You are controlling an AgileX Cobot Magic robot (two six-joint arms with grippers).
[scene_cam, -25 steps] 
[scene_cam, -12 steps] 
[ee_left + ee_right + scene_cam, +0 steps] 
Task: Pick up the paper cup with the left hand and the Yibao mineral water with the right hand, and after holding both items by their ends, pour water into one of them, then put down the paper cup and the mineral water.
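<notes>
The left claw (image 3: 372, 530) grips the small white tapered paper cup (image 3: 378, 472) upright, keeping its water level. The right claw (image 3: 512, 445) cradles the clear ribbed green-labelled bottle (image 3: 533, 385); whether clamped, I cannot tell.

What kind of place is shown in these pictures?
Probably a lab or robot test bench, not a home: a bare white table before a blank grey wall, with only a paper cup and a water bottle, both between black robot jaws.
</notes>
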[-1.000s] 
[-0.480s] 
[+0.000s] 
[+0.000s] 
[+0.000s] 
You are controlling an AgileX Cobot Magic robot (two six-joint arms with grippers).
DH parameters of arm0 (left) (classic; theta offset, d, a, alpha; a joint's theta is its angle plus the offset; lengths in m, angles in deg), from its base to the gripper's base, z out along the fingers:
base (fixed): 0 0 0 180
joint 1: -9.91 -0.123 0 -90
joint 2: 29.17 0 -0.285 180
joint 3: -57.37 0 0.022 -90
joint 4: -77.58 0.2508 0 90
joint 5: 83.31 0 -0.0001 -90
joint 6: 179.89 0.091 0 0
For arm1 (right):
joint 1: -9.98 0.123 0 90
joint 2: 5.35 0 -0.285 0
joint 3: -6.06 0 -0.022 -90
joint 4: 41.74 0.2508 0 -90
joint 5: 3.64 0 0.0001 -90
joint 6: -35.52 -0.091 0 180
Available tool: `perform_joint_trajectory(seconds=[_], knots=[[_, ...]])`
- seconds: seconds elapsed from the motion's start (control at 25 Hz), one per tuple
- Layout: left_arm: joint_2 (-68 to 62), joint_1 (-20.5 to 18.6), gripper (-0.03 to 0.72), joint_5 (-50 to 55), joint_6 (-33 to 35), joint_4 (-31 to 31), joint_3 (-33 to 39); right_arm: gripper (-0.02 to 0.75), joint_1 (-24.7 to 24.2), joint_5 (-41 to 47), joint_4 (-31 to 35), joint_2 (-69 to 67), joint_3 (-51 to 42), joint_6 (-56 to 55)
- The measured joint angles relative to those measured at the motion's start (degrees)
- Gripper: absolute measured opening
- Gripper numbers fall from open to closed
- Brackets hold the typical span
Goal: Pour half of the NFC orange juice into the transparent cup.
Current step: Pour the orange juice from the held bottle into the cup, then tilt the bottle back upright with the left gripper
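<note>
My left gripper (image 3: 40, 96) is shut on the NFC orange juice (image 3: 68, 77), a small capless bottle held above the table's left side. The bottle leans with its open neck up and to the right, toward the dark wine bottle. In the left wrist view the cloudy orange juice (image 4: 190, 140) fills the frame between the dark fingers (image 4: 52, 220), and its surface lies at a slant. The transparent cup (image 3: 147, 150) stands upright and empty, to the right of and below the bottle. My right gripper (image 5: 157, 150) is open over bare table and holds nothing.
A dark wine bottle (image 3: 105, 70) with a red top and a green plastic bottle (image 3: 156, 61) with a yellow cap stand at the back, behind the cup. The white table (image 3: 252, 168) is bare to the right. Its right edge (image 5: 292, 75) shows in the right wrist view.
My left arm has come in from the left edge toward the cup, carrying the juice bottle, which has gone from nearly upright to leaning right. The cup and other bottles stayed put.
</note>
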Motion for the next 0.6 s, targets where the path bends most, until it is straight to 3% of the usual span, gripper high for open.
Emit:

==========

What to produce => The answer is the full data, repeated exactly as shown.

Reply to the exercise =>
You are controlling an AgileX Cobot Magic robot (two six-joint arms with grippers).
[scene_cam, -25 steps] 
[scene_cam, -12 steps] 
[ee_left + ee_right + scene_cam, +0 steps] 
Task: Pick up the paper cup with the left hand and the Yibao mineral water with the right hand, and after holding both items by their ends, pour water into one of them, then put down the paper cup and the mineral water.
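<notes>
The left claw (image 3: 372, 530) grips the small white tapered paper cup (image 3: 378, 472) upright, keeping its water level. The right claw (image 3: 512, 445) cradles the clear ribbed green-labelled bottle (image 3: 533, 385); whether clamped, I cannot tell.

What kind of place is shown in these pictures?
Probably a lab or robot test bench, not a home: a bare white table before a blank grey wall, with only a paper cup and a water bottle, both between black robot jaws.
</notes>
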[-1.000s] 
[-0.480s] 
[+0.000s] 
[+0.000s] 
[+0.000s] 
You are controlling an AgileX Cobot Magic robot (two six-joint arms with grippers).
DH parameters of arm0 (left) (classic; theta offset, d, a, alpha; a joint's theta is its angle plus the offset; lengths in m, angles in deg), from its base to the gripper's base, z out along the fingers:
base (fixed): 0 0 0 180
joint 1: -9.91 -0.123 0 -90
joint 2: 29.17 0 -0.285 180
joint 3: -57.37 0 0.022 -90
joint 4: -77.58 0.2508 0 90
joint 5: 83.31 0 -0.0001 -90
joint 6: 179.89 0.091 0 0
For arm1 (right):
joint 1: -9.98 0.123 0 90
joint 2: 5.35 0 -0.285 0
joint 3: -6.06 0 -0.022 -90
joint 4: 41.74 0.2508 0 -90
joint 5: 3.64 0 0.0001 -90
joint 6: -35.52 -0.091 0 180
Available tool: `perform_joint_trajectory(seconds=[_], knots=[[_, ...]])`
- seconds: seconds elapsed from the motion's start (control at 25 Hz), one per tuple
- Layout: left_arm: joint_2 (-68 to 62), joint_1 (-20.5 to 18.6), gripper (-0.03 to 0.72), joint_5 (-50 to 55), joint_6 (-33 to 35), joint_4 (-31 to 31), joint_3 (-33 to 39); right_arm: gripper (-0.02 to 0.75), joint_1 (-24.7 to 24.2), joint_5 (-41 to 47), joint_4 (-31 to 35), joint_2 (-69 to 67), joint_3 (-51 to 42), joint_6 (-56 to 55)
- The measured joint angles relative to those measured at the motion's start (degrees)
- Gripper: absolute measured opening
- Gripper numbers fall from open to closed
- Brackets hold the typical span
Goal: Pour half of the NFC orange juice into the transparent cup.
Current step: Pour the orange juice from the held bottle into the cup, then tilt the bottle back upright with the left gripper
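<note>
My left gripper (image 3: 40, 96) is shut on the NFC orange juice (image 3: 68, 77), a small capless bottle held above the table's left side. The bottle leans with its open neck up and to the right, toward the dark wine bottle. In the left wrist view the cloudy orange juice (image 4: 190, 140) fills the frame between the dark fingers (image 4: 52, 220), and its surface lies at a slant. The transparent cup (image 3: 147, 150) stands upright and empty, to the right of and below the bottle. My right gripper (image 5: 157, 150) is open over bare table and holds nothing.
A dark wine bottle (image 3: 105, 70) with a red top and a green plastic bottle (image 3: 156, 61) with a yellow cap stand at the back, behind the cup. The white table (image 3: 252, 168) is bare to the right. Its right edge (image 5: 292, 75) shows in the right wrist view.
My left arm has come in from the left edge toward the cup, carrying the juice bottle, which has gone from nearly upright to leaning right. The cup and other bottles stayed put.
</note>
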Motion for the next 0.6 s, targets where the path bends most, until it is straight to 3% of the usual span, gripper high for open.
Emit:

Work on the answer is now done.